> Source material:

⁂

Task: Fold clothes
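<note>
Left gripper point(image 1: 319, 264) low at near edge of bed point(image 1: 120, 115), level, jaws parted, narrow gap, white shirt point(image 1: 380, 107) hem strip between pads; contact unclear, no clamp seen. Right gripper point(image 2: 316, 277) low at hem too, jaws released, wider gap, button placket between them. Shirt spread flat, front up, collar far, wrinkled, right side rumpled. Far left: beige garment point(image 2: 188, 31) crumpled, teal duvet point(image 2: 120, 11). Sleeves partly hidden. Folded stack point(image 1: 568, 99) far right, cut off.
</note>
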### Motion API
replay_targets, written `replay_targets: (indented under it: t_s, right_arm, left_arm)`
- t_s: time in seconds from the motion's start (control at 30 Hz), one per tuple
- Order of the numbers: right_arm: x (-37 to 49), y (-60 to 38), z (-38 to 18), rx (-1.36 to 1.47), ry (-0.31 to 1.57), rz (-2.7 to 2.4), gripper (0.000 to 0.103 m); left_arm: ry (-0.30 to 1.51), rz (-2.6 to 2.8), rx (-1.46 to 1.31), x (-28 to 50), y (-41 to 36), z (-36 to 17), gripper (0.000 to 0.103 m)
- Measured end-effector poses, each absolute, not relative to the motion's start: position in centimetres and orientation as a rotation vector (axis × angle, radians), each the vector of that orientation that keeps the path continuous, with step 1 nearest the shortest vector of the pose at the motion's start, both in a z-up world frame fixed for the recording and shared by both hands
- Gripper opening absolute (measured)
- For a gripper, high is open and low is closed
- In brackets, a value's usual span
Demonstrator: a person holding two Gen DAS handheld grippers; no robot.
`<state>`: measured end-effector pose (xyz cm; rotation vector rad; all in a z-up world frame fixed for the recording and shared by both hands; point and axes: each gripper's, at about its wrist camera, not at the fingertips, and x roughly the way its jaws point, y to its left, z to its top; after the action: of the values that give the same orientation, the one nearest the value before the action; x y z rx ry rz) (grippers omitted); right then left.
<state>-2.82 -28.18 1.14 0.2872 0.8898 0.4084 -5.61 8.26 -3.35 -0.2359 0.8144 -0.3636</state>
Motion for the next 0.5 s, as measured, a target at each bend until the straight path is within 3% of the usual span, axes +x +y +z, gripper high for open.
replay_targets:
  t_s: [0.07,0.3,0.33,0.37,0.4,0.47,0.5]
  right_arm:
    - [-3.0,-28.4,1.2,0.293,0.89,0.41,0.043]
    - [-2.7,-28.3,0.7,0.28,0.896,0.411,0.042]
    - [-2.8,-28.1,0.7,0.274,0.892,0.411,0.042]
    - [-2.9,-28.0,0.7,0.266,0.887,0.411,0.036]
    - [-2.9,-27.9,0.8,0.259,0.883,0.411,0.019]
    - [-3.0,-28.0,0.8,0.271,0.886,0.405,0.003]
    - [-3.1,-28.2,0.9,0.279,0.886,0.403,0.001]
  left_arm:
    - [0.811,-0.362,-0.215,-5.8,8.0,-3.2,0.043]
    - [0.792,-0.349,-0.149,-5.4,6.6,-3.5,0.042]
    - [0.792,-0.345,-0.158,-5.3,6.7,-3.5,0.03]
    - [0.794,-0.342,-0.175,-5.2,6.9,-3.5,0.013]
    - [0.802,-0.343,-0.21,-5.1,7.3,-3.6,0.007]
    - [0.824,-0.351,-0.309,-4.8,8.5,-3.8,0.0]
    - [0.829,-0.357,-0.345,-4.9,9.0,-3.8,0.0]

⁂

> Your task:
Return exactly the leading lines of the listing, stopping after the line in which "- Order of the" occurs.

> Problem solution:
Task: Fold clothes
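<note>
Left gripper point(image 1: 319, 264) low at near edge of bed point(image 1: 120, 115), level, jaws parted, narrow gap, white shirt point(image 1: 380, 107) hem strip between pads; contact unclear, no clamp seen. Right gripper point(image 2: 316, 277) low at hem too, jaws released, wider gap, button placket between them. Shirt spread flat, front up, collar far, wrinkled, right side rumpled. Far left: beige garment point(image 2: 188, 31) crumpled, teal duvet point(image 2: 120, 11). Sleeves partly hidden. Folded stack point(image 1: 568, 99) far right, cut off.
</note>
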### Motion API
replay_targets, written `replay_targets: (indented under it: t_s, right_arm, left_arm)`
- t_s: time in seconds from the motion's start (control at 30 Hz), one per tuple
- Order of the numbers: right_arm: x (-37 to 49), y (-60 to 38), z (-38 to 18), rx (-1.36 to 1.47), ry (-0.31 to 1.57), rz (-2.7 to 2.4), gripper (0.000 to 0.103 m); left_arm: ry (-0.30 to 1.51), rz (-2.6 to 2.8), rx (-1.46 to 1.31), x (-28 to 50), y (-41 to 36), z (-36 to 17), gripper (0.000 to 0.103 m)

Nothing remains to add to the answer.